- [Exercise details]:
What appears from the first line of the data below through the line containing "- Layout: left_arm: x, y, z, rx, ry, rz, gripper", both included, should be copied exactly, and nothing else.

- [Source material]:
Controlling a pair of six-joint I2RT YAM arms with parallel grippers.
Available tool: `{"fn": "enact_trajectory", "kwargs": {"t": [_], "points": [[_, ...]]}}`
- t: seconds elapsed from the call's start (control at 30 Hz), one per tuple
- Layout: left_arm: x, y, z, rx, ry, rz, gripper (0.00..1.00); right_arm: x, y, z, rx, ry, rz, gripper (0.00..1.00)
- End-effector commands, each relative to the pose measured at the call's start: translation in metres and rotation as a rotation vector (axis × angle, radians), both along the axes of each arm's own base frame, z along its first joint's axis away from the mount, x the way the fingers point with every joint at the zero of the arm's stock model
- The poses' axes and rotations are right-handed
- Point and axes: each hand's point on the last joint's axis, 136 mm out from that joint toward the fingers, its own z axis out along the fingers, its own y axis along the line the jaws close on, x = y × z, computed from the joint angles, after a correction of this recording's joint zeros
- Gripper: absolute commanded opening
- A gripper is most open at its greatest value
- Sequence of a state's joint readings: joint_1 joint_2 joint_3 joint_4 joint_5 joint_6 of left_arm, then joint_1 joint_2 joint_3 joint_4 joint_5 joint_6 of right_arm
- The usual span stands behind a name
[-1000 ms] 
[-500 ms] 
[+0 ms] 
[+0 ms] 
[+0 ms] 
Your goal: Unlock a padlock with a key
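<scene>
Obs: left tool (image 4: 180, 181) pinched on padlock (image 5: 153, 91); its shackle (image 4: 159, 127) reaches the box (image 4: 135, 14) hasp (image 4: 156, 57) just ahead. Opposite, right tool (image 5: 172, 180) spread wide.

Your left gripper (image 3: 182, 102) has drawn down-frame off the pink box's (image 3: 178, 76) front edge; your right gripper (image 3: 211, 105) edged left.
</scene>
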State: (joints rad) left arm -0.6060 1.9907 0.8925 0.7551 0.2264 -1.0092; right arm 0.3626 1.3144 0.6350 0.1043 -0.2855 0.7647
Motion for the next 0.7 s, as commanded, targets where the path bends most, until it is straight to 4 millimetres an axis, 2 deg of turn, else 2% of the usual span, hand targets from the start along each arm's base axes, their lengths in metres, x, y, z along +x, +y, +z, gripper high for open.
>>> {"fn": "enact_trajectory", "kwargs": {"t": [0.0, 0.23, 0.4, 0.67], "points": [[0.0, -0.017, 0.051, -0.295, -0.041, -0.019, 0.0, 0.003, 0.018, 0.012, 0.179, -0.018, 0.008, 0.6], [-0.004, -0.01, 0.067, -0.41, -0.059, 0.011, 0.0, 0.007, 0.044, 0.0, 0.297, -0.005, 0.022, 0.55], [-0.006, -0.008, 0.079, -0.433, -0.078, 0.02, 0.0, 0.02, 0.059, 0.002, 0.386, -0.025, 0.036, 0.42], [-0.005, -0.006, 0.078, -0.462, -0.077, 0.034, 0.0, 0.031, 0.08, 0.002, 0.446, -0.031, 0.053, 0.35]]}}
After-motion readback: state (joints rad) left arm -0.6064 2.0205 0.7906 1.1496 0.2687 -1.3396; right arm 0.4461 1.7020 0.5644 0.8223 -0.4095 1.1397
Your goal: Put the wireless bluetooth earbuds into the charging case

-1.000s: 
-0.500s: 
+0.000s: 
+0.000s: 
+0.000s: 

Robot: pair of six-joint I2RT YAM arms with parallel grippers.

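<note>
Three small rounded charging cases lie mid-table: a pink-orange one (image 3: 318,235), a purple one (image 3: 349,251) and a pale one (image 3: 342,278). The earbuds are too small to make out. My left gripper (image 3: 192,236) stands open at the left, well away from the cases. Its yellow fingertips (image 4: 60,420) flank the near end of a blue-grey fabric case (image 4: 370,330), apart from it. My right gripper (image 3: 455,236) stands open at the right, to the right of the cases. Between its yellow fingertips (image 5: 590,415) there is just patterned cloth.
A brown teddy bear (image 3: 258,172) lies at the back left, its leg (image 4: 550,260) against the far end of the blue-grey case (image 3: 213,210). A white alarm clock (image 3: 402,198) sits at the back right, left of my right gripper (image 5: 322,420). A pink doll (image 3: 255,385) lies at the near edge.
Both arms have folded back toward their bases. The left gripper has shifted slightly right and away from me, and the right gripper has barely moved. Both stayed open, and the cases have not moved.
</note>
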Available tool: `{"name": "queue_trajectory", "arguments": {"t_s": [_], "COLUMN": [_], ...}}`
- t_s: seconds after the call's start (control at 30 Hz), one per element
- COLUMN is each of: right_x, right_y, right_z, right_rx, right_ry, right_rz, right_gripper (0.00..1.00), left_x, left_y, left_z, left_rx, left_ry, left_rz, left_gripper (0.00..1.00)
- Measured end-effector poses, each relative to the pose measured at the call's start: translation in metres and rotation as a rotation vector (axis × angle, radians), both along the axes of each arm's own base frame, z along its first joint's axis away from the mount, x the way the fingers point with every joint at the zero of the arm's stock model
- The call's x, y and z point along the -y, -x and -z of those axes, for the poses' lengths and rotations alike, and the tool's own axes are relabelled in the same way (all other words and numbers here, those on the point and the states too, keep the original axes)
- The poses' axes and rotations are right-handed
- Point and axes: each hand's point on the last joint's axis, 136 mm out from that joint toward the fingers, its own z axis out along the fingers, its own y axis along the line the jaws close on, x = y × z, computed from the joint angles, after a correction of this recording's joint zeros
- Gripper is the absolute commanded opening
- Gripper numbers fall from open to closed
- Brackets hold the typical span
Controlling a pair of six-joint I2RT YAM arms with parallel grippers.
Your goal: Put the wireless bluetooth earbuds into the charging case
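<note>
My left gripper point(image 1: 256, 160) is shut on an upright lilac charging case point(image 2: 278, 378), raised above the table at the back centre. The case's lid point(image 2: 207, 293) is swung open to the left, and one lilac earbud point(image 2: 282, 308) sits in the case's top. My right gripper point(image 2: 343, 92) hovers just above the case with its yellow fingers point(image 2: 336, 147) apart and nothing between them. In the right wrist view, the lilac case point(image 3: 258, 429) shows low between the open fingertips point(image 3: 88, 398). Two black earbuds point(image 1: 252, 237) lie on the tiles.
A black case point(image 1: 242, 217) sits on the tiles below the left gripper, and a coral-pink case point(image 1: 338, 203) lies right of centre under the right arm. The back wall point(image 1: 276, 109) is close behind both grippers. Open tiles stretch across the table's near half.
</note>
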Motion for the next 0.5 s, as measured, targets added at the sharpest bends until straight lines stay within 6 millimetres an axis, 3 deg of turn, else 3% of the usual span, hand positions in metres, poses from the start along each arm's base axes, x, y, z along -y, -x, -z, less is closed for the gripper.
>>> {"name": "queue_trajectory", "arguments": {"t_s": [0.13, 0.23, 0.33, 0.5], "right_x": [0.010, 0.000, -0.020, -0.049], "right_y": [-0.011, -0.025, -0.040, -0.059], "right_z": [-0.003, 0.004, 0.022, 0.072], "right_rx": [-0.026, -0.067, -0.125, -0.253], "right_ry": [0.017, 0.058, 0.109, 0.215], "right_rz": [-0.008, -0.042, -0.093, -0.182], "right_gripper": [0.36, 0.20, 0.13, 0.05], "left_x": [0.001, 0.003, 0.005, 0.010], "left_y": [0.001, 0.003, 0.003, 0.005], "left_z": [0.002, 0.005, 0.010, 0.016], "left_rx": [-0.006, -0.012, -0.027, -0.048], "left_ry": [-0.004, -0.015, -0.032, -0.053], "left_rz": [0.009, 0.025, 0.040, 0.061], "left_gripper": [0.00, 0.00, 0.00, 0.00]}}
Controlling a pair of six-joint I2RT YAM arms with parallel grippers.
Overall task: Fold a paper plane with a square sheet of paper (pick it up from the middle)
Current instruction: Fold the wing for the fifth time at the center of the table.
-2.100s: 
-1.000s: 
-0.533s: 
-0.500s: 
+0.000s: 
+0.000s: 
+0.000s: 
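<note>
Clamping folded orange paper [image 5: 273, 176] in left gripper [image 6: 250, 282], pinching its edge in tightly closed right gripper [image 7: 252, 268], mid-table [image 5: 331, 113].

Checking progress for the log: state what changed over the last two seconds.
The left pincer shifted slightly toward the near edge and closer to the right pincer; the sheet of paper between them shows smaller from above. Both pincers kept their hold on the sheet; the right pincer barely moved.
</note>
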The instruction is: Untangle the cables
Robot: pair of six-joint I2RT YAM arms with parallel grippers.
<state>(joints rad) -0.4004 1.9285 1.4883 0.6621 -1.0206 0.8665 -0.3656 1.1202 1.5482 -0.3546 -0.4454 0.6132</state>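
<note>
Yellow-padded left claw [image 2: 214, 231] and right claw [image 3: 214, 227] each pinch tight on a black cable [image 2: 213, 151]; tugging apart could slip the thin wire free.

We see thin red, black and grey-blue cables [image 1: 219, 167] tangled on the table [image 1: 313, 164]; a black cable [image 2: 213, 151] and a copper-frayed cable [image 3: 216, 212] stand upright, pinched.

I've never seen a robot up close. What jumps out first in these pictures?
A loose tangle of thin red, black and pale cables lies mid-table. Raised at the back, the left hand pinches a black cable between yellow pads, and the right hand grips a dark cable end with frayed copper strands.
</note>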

- [Reply to the exercise]:
Controlling a pair of six-joint I2RT YAM arms with parallel grippers.
Available tool: `{"fn": "enact_trajectory", "kwargs": {"t": [_], "points": [[_, ...]]}}`
- t: seconds elapsed from the call's start (control at 30 Hz), one per tuple
- Layout: left_arm: x, y, z, rx, ry, rz, gripper (0.00..1.00); right_arm: x, y, z, rx, ry, rz, gripper (0.00..1.00)

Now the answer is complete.